• **Task details**: Write out the stretch of lines below that begins at the line with "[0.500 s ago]" and ends at the line with "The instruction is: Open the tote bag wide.", including both, exactly as given and nothing more.

(Data extracted from a collection)

........

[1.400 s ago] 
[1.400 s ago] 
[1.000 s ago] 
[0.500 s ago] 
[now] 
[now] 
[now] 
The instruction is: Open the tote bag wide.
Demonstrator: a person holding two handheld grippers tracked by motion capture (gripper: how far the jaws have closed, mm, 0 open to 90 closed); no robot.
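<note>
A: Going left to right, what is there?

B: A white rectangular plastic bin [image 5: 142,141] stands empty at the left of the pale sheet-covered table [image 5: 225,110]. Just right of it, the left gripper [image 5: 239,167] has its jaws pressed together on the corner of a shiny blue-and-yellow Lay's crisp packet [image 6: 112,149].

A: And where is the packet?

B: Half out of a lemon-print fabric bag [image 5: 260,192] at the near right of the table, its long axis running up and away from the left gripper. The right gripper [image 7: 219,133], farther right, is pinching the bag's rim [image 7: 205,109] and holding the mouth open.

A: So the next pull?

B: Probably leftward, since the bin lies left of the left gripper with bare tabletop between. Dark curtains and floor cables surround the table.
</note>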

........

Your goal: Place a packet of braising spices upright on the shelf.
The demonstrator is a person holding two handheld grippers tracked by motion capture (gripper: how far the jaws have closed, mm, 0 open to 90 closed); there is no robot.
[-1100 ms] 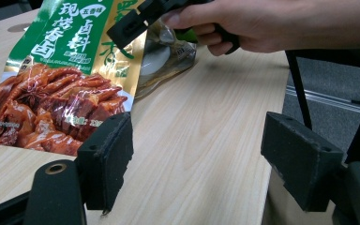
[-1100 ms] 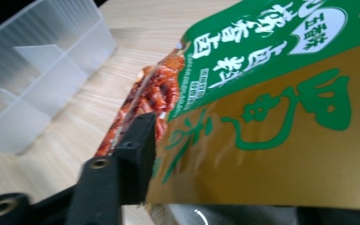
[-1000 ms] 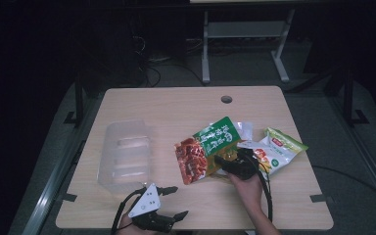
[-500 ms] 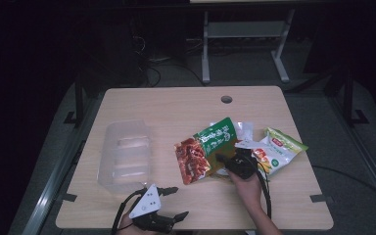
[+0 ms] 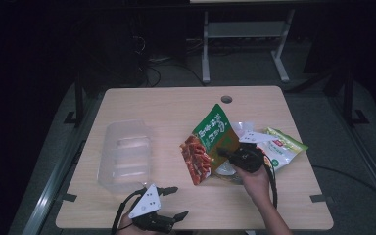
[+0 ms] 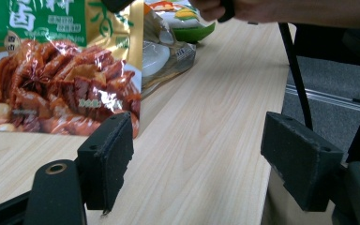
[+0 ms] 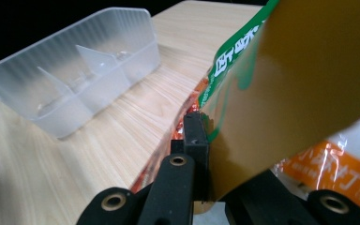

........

• **Final answer**:
[0.500 s ago] 
[now] 
[now] 
[now] 
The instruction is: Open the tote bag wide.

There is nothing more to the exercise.